- _Work to complete_
Transcribe only part of the material below: the lines from the one containing "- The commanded" through the one containing "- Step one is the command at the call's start", inclusive, exactly as written.

- _Data shown_
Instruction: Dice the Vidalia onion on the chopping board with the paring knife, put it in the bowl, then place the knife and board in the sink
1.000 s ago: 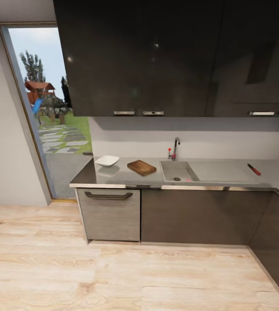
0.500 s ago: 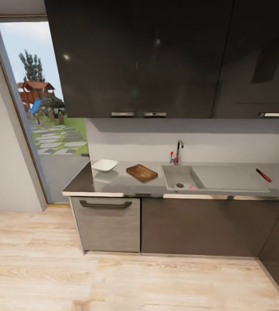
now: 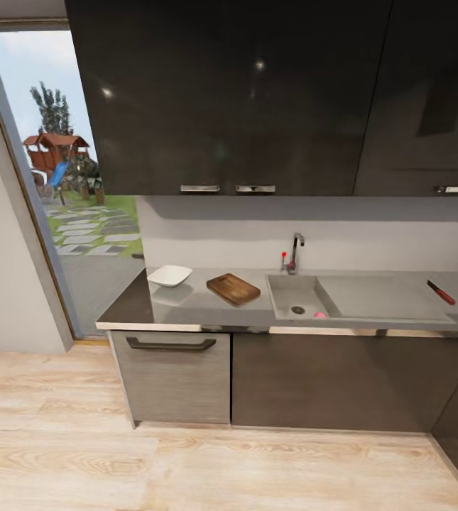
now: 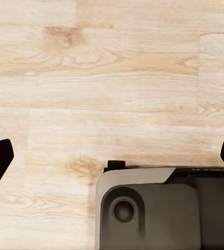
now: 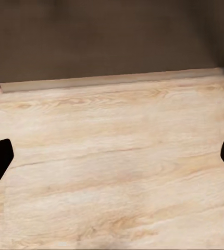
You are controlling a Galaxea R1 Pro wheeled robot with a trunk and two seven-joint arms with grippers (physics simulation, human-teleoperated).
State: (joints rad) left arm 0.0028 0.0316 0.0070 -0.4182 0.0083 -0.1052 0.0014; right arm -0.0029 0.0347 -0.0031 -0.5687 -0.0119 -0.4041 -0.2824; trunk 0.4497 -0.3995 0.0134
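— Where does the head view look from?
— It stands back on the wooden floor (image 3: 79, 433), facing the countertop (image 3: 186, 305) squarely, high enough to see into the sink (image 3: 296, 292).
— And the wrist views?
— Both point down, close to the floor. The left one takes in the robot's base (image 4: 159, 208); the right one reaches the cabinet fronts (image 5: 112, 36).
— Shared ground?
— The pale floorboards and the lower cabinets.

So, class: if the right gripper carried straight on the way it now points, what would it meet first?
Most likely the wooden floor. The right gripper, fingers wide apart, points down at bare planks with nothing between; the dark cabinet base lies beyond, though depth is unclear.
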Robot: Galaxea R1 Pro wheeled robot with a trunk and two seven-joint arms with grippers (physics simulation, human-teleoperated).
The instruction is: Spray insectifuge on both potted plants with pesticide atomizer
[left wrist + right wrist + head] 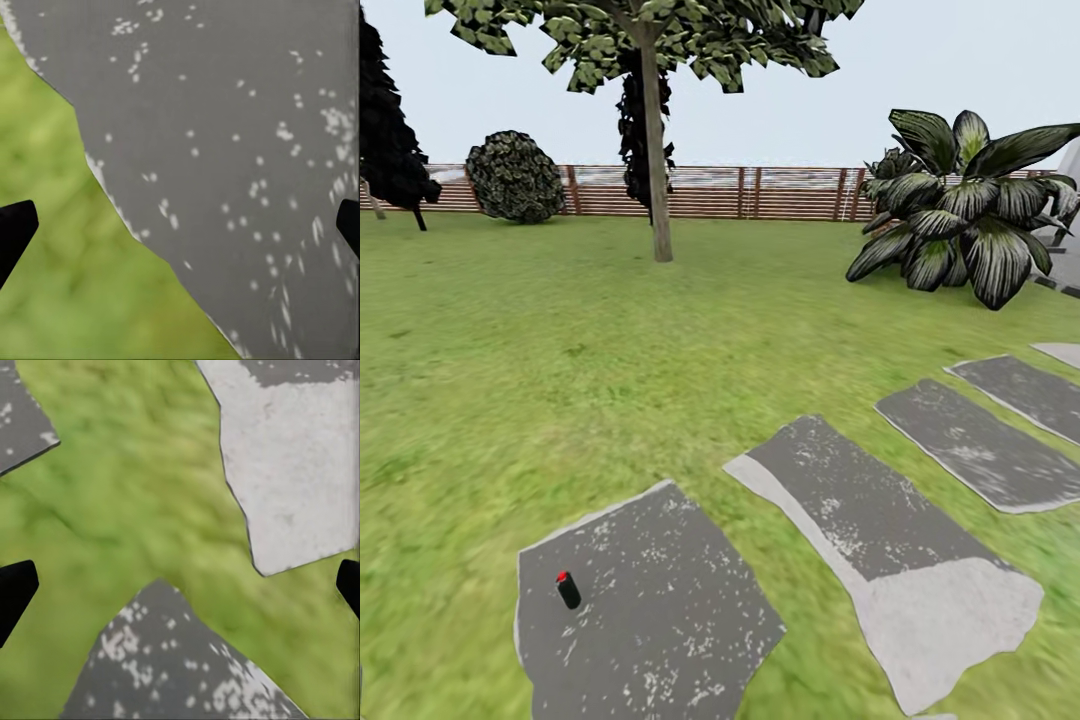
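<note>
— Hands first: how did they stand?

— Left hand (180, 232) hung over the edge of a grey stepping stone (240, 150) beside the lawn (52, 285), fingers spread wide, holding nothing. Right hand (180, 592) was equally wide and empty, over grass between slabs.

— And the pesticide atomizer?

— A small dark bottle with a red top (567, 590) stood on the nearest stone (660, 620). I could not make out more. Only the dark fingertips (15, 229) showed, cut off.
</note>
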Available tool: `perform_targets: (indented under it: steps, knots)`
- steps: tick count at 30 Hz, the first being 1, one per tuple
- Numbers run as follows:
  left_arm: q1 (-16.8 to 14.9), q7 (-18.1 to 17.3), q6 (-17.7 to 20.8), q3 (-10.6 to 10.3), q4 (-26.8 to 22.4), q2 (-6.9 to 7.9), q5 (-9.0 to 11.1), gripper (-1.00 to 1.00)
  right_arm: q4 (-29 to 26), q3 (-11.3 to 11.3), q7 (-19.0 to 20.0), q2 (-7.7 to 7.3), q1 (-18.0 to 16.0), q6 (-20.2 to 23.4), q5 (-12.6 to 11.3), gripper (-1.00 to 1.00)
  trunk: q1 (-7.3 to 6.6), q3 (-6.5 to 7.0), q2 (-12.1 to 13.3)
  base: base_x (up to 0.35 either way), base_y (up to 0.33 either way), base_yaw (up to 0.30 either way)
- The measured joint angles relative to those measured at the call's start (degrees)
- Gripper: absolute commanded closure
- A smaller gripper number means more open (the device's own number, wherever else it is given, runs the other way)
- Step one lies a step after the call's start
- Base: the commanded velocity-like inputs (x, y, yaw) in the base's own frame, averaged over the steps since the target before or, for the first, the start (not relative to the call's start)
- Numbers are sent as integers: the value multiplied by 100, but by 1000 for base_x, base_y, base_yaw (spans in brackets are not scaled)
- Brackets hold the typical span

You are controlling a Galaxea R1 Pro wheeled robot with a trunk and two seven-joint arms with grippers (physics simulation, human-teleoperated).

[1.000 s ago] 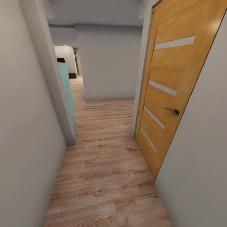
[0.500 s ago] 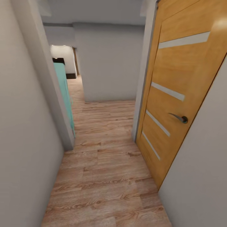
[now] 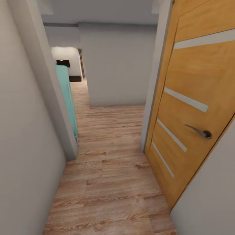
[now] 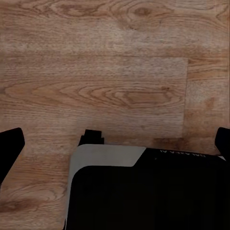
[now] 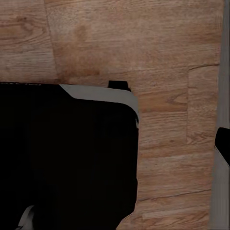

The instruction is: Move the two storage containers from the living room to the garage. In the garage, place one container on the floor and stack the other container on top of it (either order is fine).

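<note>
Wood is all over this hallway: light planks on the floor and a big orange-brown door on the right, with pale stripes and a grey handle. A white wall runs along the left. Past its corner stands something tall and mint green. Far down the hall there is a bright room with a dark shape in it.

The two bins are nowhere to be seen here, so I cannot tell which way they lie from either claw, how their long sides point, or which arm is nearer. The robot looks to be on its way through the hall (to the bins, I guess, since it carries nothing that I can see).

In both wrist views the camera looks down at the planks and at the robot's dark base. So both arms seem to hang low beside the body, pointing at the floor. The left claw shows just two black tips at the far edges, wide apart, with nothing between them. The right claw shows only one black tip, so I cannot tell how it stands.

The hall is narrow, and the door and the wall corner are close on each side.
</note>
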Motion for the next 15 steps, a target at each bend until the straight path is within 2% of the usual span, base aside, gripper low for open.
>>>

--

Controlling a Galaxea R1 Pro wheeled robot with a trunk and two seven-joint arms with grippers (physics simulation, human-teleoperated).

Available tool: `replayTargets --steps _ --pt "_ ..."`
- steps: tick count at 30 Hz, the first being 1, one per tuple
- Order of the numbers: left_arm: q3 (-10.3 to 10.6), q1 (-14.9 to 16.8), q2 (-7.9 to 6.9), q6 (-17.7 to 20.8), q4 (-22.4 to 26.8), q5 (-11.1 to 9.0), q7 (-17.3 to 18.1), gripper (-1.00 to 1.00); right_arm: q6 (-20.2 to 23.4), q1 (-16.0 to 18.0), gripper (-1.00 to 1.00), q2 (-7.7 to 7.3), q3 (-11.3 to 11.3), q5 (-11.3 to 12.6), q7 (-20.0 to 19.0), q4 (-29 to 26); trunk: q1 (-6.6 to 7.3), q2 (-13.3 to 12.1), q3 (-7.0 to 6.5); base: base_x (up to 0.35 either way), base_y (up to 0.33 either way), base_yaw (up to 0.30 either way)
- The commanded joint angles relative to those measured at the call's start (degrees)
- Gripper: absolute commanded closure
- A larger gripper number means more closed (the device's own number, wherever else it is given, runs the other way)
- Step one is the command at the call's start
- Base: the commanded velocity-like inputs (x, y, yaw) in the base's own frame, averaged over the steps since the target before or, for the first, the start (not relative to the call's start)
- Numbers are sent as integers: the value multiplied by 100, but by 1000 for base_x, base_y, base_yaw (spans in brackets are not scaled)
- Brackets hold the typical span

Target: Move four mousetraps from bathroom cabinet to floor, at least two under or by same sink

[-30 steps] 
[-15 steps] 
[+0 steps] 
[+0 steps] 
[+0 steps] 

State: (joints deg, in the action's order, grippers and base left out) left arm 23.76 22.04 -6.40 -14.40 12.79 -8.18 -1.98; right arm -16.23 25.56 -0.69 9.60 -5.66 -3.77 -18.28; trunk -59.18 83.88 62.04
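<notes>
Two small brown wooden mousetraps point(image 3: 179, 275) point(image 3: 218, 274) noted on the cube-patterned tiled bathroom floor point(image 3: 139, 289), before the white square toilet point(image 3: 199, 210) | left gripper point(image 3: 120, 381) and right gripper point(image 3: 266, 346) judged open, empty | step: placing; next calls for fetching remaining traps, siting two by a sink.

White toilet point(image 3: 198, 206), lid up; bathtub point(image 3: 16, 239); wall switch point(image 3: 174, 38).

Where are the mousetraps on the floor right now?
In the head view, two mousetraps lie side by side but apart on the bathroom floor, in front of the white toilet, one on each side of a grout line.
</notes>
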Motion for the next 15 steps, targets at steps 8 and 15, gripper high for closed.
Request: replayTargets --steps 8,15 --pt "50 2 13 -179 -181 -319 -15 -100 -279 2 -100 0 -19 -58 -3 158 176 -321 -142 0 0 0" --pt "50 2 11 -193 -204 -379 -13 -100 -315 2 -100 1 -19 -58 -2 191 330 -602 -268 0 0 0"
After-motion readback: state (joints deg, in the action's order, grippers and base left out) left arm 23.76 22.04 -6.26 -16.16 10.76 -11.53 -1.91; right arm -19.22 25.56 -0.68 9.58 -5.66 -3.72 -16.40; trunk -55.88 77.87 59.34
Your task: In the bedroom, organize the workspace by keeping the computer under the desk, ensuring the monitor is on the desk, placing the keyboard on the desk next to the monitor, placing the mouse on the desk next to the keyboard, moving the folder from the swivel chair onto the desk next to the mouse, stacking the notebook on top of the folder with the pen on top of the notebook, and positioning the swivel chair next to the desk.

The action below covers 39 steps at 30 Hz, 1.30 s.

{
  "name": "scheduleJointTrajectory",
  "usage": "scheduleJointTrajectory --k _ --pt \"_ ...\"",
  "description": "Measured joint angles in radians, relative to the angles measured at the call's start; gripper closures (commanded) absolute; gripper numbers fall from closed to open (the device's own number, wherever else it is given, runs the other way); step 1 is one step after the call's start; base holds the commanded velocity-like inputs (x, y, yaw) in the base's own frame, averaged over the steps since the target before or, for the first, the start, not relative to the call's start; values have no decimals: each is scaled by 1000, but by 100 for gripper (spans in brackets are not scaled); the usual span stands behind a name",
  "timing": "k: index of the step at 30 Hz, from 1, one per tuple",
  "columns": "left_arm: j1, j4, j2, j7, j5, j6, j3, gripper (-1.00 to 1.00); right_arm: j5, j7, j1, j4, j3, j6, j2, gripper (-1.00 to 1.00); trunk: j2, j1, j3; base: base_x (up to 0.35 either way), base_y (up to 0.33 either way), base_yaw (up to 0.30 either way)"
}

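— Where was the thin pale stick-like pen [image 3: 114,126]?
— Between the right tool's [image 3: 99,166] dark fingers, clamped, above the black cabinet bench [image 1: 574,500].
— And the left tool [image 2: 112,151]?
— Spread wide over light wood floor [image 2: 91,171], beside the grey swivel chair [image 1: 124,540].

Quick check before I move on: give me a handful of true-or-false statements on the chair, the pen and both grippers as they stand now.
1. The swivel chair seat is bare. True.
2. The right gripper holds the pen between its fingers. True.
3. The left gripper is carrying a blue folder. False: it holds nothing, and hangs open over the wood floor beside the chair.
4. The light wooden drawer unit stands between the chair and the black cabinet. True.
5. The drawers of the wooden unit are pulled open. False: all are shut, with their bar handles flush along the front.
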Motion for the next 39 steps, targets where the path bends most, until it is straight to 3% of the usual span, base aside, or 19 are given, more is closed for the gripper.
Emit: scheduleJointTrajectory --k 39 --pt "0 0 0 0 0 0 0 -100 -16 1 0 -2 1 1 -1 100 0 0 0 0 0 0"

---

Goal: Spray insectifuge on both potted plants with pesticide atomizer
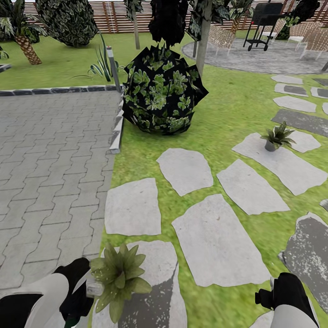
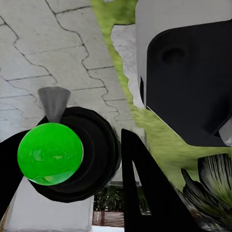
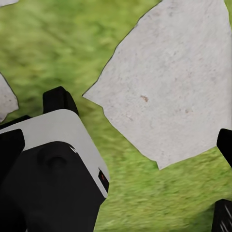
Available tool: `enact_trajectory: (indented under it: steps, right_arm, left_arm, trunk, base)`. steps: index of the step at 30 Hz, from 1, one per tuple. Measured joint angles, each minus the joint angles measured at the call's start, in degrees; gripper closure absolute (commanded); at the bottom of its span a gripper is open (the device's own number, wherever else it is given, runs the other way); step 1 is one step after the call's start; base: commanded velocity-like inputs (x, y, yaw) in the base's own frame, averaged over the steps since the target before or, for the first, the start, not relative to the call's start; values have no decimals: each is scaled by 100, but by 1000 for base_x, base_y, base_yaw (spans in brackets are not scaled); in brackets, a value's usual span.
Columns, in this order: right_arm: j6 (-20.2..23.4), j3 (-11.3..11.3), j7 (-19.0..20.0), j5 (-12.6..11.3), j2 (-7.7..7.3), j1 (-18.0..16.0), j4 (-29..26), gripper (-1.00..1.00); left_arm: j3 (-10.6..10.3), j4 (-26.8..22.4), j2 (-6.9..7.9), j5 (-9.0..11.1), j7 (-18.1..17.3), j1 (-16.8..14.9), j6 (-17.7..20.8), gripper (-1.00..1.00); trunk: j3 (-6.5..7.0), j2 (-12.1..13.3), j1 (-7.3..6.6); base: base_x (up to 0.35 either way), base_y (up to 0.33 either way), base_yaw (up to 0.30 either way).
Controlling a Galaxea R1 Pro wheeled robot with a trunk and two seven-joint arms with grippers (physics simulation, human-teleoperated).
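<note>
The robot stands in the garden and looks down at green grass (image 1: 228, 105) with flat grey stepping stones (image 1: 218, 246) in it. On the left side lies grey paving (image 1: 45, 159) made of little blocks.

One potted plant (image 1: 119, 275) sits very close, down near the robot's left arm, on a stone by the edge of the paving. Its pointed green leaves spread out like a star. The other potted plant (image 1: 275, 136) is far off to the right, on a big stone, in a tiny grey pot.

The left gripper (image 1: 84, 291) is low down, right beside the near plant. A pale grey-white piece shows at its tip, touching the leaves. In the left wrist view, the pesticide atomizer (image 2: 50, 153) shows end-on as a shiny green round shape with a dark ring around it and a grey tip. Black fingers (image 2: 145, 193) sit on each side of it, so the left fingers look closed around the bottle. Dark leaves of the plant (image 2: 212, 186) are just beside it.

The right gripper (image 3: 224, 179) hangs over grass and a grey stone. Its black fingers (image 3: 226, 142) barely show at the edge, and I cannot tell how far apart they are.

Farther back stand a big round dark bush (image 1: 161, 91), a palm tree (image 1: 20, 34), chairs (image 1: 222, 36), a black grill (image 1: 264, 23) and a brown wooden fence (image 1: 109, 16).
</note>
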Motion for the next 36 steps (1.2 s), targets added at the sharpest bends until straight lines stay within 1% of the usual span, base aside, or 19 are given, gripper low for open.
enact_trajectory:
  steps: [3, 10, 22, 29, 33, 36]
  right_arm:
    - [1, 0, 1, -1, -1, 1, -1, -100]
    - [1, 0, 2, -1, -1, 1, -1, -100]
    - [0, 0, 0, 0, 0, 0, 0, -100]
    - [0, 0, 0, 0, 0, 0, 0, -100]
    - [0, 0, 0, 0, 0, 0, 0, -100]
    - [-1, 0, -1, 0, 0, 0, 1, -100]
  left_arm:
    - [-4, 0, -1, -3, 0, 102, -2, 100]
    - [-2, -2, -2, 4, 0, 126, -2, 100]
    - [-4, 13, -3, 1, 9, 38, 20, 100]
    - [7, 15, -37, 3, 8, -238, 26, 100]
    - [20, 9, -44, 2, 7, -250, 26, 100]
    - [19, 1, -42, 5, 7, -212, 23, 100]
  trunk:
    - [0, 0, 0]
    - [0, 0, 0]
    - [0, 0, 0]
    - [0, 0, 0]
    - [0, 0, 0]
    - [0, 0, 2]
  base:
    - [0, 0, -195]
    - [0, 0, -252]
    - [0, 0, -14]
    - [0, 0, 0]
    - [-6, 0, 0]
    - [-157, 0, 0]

- _Solution to this task_
- The commanded joint angles relative to those measured at the call's start (degrees)
- Gripper: absolute commanded closure
- A larger gripper number means more closed (the device's own number, wherever else it is given, runs the other way)
- Step one is the command at the call's start

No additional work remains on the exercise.